Antigen recognition by T cells Flashcards
Define antigen
Proteins, carbohydrates and lipids capable of binding BCRs, TCRs and/ or innate immune receptors to induce an immune response
What is an epitope?
- Specific portion of an antigen, that a complementary Ab will bind to
- Each antigen will have multiple epitopes that different Abs can bind to = polyclonal response
- Ags will be degraded and processed, and the epitope will be presented on MHC to T cells
Why cant T cells recognise native antigens?
- Native = not processed
- B-cells can be actiavted if their IgM is cross-linked, allowing proliferation and production of Abs
- Native Antigen has to be processed and presented on MHC before T cells can produce a response
What immune cells recognise and process ag?
- APCs
- Monocytes = have CD14+ (dont express huge amounts, but they form a reservoir for differentiation into macrophages and DCs)
- Macrophages = CD11b+
- DCs = CD11c+ (myeloid) or CD123+ (plasmacytoid)
- B cells = CD19+ (BCR)
What are macrophages and DCs?
- Rarely found in peripheral blood - in mucosal tissues
- High phagocytic cells - induce strong T-cell responses and inflammation
- Macrophages = better equipped to kill pathogens (higher NO production)
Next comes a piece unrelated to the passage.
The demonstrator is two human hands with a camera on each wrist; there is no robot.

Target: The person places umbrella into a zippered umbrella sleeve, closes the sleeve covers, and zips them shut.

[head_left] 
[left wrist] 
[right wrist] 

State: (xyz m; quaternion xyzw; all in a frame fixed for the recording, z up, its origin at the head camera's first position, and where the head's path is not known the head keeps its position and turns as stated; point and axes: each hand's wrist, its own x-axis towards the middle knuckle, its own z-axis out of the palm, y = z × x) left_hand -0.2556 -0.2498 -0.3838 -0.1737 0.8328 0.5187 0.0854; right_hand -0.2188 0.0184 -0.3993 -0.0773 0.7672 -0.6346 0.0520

- DCs = better at migrating to lymph nodes (via CCR7) and presenting ag to T-cells
What do B cells do?
- Highly abundant in blood and mucosal tissue
- Receptor-mediated internalisation of Ags as opposed to phagocytosis
- Differentiate into plasma cell to make Ab
- Good APCs
- Main inducer of T-cell response against pathogens
Fixed vs viable APC
- If an APC is viable, it can be presented with native protein, process it and present the ag on MHC to T cells
- If an APC is fixed, it is metabolically inert and so can only present the ag if it has been pre-digested
What are the 2 pathways of antigen presenting?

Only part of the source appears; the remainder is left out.